Make an exact copy of the records, with the pictures left out.

[[ LISTED RECORDS open ]]

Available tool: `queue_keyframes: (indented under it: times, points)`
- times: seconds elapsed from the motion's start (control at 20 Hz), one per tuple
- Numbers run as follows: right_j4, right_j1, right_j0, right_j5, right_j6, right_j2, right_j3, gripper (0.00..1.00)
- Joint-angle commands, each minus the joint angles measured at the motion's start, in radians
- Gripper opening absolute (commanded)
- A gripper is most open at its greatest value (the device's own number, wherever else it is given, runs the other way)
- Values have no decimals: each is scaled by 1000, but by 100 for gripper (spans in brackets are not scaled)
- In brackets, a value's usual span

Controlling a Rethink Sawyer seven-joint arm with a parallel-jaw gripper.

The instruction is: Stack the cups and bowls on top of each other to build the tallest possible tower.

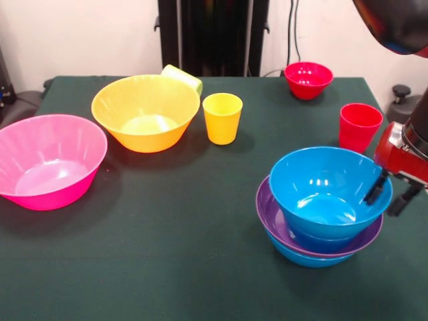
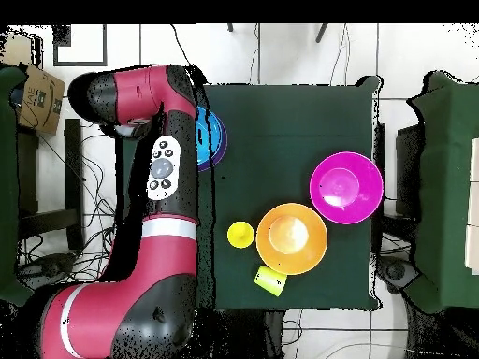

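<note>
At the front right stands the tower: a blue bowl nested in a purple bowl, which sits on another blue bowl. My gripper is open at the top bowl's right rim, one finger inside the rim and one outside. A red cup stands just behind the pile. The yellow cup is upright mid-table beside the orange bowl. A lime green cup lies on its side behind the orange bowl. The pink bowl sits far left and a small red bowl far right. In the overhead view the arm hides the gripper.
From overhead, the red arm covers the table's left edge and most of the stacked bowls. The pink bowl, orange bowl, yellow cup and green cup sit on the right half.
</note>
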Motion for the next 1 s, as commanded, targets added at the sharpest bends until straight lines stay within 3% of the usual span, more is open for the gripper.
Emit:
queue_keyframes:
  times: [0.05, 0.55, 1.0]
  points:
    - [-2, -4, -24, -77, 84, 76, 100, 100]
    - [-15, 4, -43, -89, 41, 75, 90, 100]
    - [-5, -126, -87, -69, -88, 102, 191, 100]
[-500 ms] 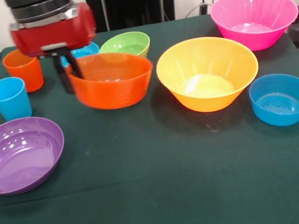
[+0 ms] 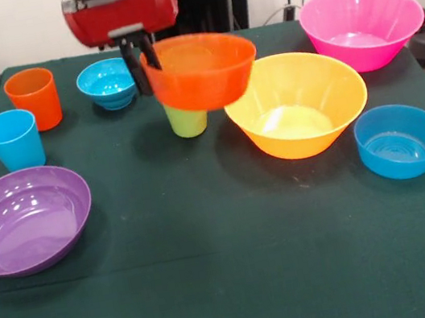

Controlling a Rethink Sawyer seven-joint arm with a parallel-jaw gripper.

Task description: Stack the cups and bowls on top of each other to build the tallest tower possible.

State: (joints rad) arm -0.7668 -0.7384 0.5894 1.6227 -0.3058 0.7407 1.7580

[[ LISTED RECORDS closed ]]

RESULT ::
Available tool: `queue_keyframes: (indented under it: times, points)`
- times: seconds elapsed from the motion's start (control at 20 Hz), one per tuple
- Numbers run as follows: right_j4, right_j1, right_j0, right_j5, right_j6, right_j2, right_j3, gripper (0.00..1.00)
- Joint-angle commands, each minus the joint angles measured at the motion's start, in radians
- Gripper opening absolute (commanded)
- A gripper is most open at its greatest value (the device's own number, wherever else it is given, runs the other way)
- Values have no decimals: each is scaled by 1000, but by 100 for gripper (spans in brackets are not scaled)
- In brackets, a value's usual span

Controlling a Rethink Sawyer seven-joint arm with a parallel-jaw gripper.

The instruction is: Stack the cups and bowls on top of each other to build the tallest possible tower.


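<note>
At the front right stands the tower: a blue bowl nested in a purple bowl, which sits on another blue bowl. My gripper is open at the top bowl's right rim, one finger inside the rim and one outside. A red cup stands just behind the pile. The yellow cup is upright mid-table beside the orange bowl. A lime green cup lies on its side behind the orange bowl. The pink bowl sits far left and a small red bowl far right. In the overhead view the arm hides the gripper.
From overhead, the red arm covers the table's left edge and most of the stacked bowls. The pink bowl, orange bowl, yellow cup and green cup sit on the right half.
</note>
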Motion for the next 1 s, as commanded, targets added at the sharpest bends until straight lines stay within 3% of the usual span, more is open for the gripper.
Emit:
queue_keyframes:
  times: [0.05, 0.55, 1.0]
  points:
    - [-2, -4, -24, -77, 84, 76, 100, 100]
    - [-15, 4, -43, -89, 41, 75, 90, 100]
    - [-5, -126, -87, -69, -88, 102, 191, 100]
[-500 ms] 
[+0 ms] 

Controlling a Rethink Sawyer seven-joint arm with a parallel-jaw gripper.

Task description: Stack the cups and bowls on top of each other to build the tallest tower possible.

State: (joints rad) arm -0.7668 -0.7384 0.5894 1.6227 -0.3058 0.7407 1.7580

No part of the exercise is left unanswered.